No. Anker removed the expansion port from the Gen 2 design entirely. The B1000 battery pack only connects to the original C1000 Gen 1. This is not a firmware limitation — it is a physical hardware difference. The expansion slot does not exist on the Gen 2 chassis.
Which has better surge handling for refrigerators and AC units?
The Gen 2 wins on surge — 3,000W SurgePad versus the Gen 1's 2,400W. Compressor-based appliances like refrigerators draw 3-5x their rated watts during startup. The Gen 2's higher surge ceiling handles more powerful compressors without tripping. The Gen 1's SurgePad outlet is limited to 2,400W, which may not handle large chest freezers or window AC units.
How much does the B1000 expansion battery cost?

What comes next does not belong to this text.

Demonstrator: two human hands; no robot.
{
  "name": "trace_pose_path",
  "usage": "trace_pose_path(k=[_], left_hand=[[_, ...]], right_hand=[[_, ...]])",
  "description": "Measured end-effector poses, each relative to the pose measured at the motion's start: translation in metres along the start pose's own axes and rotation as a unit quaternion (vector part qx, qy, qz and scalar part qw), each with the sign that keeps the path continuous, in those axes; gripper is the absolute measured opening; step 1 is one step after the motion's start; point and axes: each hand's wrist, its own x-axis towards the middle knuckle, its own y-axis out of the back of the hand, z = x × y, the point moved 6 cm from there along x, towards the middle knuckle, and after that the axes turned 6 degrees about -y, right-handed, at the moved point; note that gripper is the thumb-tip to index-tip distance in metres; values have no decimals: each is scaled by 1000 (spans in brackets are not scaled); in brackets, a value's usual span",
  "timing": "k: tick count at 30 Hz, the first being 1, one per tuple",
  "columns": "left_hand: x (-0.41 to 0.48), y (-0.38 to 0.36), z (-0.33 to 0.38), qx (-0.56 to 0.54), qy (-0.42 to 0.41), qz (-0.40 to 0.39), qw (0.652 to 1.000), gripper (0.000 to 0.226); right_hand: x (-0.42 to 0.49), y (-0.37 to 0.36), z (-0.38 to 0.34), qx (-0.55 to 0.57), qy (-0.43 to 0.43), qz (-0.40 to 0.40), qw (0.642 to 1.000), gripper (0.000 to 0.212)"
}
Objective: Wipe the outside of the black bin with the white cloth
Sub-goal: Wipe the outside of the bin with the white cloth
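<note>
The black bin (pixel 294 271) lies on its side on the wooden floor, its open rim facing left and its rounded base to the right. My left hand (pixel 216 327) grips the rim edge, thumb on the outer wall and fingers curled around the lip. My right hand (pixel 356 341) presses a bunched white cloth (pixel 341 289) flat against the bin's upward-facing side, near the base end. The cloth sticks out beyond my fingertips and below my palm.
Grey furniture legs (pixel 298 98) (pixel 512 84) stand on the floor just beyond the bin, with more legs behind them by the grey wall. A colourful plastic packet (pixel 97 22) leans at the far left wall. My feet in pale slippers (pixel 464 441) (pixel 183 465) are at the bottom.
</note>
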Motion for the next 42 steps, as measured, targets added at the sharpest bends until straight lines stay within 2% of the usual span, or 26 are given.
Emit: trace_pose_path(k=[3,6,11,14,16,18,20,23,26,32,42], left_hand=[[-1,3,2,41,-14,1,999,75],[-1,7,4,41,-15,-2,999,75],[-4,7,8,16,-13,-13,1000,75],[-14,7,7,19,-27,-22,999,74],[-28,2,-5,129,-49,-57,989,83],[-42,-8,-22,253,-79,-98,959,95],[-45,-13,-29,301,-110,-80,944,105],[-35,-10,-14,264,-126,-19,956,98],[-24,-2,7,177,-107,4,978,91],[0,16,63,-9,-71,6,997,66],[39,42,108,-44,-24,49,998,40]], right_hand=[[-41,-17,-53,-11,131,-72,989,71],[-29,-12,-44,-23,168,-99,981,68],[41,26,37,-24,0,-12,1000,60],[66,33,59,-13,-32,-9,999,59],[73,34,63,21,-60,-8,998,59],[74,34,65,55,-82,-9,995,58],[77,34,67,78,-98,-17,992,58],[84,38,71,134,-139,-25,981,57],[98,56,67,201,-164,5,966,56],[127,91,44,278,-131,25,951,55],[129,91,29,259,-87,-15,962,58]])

The Anker B1000 expansion battery typically runs in the mid-range price tier — adding roughly the same cost again as the base unit for an additional 1,056Wh. Check current Amazon pricing for the exact cost. Factor this into the total system cost when comparing the expanded Gen 1 (2,112Wh) against two standalone Gen 2 units (2,048Wh total).
Which charges faster from solar panels?
Both accept up to 600W of solar input — identical capability. With a matched 600W panel array, both reach full charge from solar in approximately 1.8 hours. The Gen 2 pulls ahead on AC charging: 49 minutes versus 58 minutes from a wall outlet. Solar performance is a true tie.
Should I buy the Gen 1 now that the Gen 2 exists?
Only if you specifically plan to expand capacity with the B1000 battery. The Gen 1 at full MSRP is $50 more than the Gen 2 while delivering less continuous output, slower charging, fewer battery cycles, and heavier weight. But when the Gen 1 goes on sale to the $400-500 range (which happens frequently), it becomes a strong value as an expandable platform.
Can I use either unit as a UPS for my computer?
Both units support UPS mode with automatic switchover when the grid drops. The Gen 2 has a faster switchover time — under 20ms, which is within the tolerance of most desktop power supplies and all laptop chargers. The Gen 1 also supports UPS mode with a similar switchover speed. For CPAP machines, both units are well-suited: CPAP devices draw 30-80W, giving you 12-30+ hours of runtime on a single charge depending on your pressure settings and humidifier use.
How loud are these units during charging and discharging?
The Gen 2 is noticeably louder during its 49-minute HyperFlash charge cycle — the fans ramp up aggressively to manage the thermal load from pushing 1,600W into the cells that quickly. Once charged, operation is quiet under normal loads. The Gen 1 charges more slowly and generates less heat, so fan noise during charging is more subdued. During discharge, both units are quiet at moderate loads. The fans spin up proportionally to draw — a 200W load is near-silent, while a sustained 1,500W load produces audible fan noise from both units.
Which Anker C1000 Fits Your Setup?
The Gen 2 is the better standalone power station. The Gen 1 is the better expandable platform. Check current pricing — Anker sales often close the gap enough to change the recommendation.